リーアムニーソン主演 レイモンドチャンドラー原作者
 日比谷シャンテは昭和からの古い映画館。観客は多かった、ほぼ8割は埋まっていた。年配者が大半を占めていた。 
 ただ、消費するだけは嫌だと強く感じた。だから映画を見た感想を書いておこうと思う。
 まず、主演のリーアムニーソンと小説のマーロウでは年齢差があると感じた。小説の中のマーロウはもう少し若くバイタリティがあるイメージで、小説と映画の中の主人公とはかけ離れた印象を受けた。
 もっと質実剛健さというか男として女として人間としての律儀さ強さ正義感、バックボーン的なものが強調されていた方が小説のイメージに近かったと思うが仕方がない。
 小説の中のマーロウその人の価値観というかレイモンドチャンドラーの主人公への想いがそこにあると思うからだ。色々な世の中でのことで、個人の価値観、正義への想いが揺らぎ人としての誇り、ともすれば忘れてしまいそうになる矜持。そこを踏みとどまる強さ、誠実さ優しさそこをもっと強く演出するべきだった。

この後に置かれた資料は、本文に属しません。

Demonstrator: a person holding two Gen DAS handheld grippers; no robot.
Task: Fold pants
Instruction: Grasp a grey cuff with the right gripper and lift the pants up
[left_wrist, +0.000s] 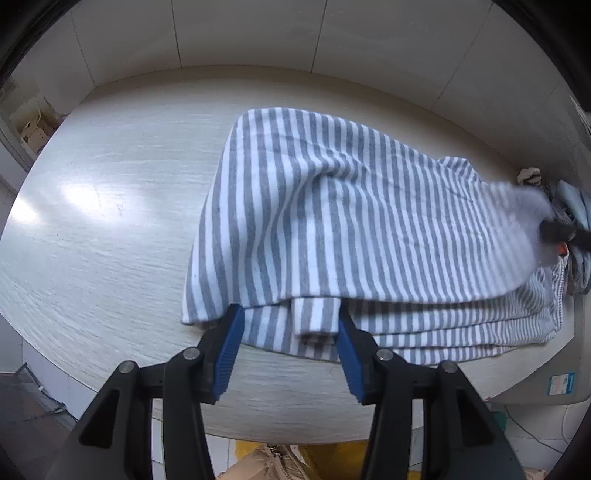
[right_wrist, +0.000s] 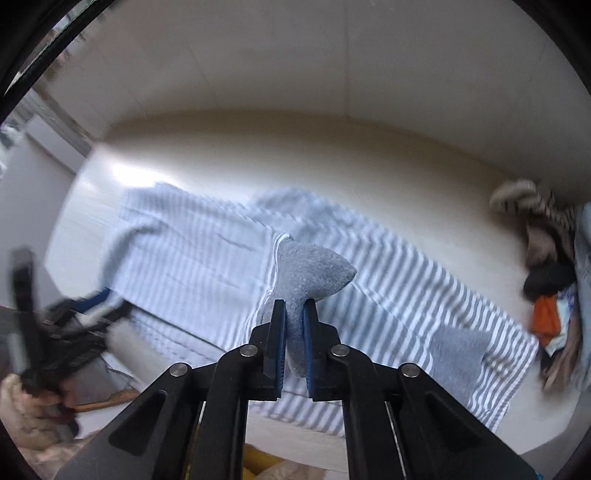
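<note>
- The table (left_wrist: 110, 221) is pale wood-grain, with a bright glare patch at its left.
- The left gripper (left_wrist: 288, 325) points steeply down at the near edge of the pants (left_wrist: 332, 206). Its blue pads (left_wrist: 231, 350) stand apart on either side of a small striped fold at the hem; they do not press it.
- The pants are grey-and-white striped, lying folded over in layers across the middle and right of the table.
- The right gripper (right_wrist: 293, 332) is clamped on a plain grey piece of the pants (right_wrist: 314, 273), which sticks up past its fingertips.
- In the right wrist view the left gripper (right_wrist: 92, 310) is a blur at the pants' left end, held by a hand (right_wrist: 55, 398).
- A pile of clothes (right_wrist: 554, 295) lies at the table's far right, just beside the pants.
</note>
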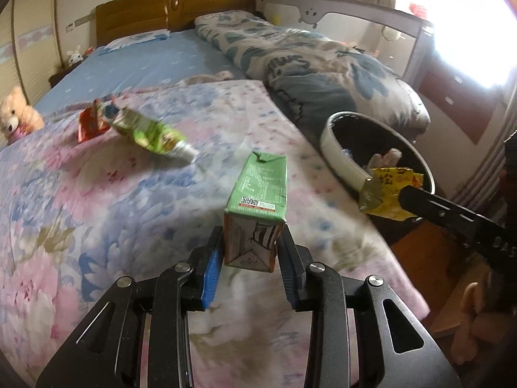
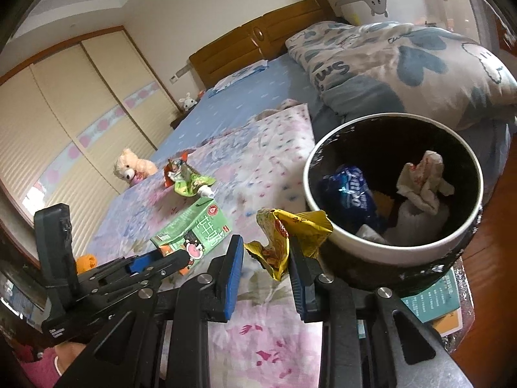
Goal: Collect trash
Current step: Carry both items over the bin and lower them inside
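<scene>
Green milk carton [image 1: 255,208] pinched at its bottom end between the left claw's [image 1: 250,252] blue pads, sticking up and away over the flowery bedspread [image 1: 97,200]. Crumpled yellow wrapper [image 2: 287,239] clamped in the right claw [image 2: 266,255], right at the rim of the black bin [image 2: 392,258] beside the bed. Barcode and fine print on the carton, too small to read; big Chinese characters plus a cartoon cow on its other face. Blue packet [image 2: 350,194] in the bin with white lettering, not legible. Green pouch [image 1: 152,132] and red wrapper [image 1: 90,123] lying further up the bed.
</scene>
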`<state>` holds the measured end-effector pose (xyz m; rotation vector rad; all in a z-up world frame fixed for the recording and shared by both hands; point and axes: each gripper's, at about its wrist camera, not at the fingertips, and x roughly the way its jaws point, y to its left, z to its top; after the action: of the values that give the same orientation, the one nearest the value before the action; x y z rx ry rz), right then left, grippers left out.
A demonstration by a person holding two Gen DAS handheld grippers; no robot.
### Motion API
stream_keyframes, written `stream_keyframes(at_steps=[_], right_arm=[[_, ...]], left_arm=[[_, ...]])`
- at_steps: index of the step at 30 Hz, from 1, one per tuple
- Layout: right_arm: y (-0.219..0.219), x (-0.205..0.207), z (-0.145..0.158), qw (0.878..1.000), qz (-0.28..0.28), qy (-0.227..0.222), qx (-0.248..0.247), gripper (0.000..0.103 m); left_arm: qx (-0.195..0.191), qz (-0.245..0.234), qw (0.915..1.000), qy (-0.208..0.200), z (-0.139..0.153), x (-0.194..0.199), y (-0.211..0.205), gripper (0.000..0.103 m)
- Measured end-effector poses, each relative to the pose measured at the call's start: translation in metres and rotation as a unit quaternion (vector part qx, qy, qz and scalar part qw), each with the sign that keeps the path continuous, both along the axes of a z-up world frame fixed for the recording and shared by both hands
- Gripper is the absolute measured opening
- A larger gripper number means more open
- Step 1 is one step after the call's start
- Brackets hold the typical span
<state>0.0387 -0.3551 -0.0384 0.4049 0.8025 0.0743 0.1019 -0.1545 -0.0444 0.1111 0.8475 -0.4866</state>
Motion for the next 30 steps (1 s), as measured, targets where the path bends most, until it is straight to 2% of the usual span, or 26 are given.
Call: stream_keyframes(at_steps=[9,30], right_arm=[[-0.022,-0.008,0.011,1.000,-0.023,-0.011,-0.002,0.028],[-0.061,-0.017,0.017,0.998,-0.064,-0.020,-0.001,0.028]], left_arm=[[-0.010,-0.030,0.9994,-0.016,0.019,-0.006,-0.026,0.031],[-0.019,-0.072,0.9967,-0.033,0.037,-0.008,-0.071,0.031]])
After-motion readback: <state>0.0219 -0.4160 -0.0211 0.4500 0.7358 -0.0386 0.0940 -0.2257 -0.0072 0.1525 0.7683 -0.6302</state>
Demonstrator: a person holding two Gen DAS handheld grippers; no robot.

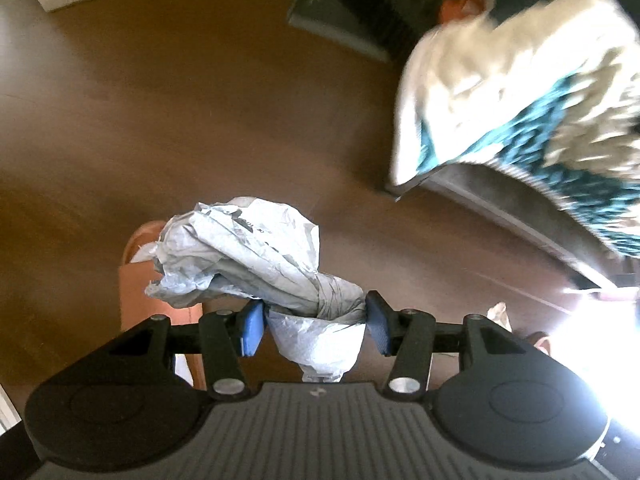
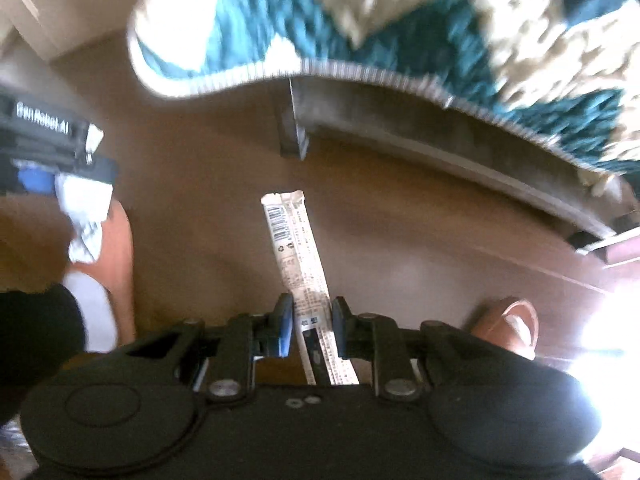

そこがこの物語のチャンドラーのマーロウを通じて描きたい主題であるのだから。
 その部分をうまく飲み込めなっかった自分の感性が良くないだけなのかもしれないが、主人公に対する感動というか尊敬のようなものを強く得られなかったというのが自分のもった感想でした。
 しかし、派手なアクションはないけれども人が試される瞬間、設定、揺れ動く心理そこではっきりと示される意思、言葉、姿勢そういった小さなと一見思える人生の大事な瞬間に立ち向かうマーロウの人柄に人は感動し自らを反省し少しでも真っ当な生き方をしようと心を新たにすること。そうしたものをこの映画から受け止めることができたと思う。観客の心に漣が起こる事そうしたものが、映画に愛を感じ、映画からエネルギーをもらっている感覚が私には楽しい事だった。
 映画の中の各役者さんの心意気は大いに感じ取れた楽しそうに演じている女優や俳優陣、映画セットに衣装、1930年台の車両等楽しめる部分はいっぱいだった。
 映画作りへの情熱はしっかりと僕には届いていた。先の感想は持ったが、映画の素晴らしさエネルギーはいつの間にか私の錆始めた感受性に届いており心に感動が呼び覚まされていたのです。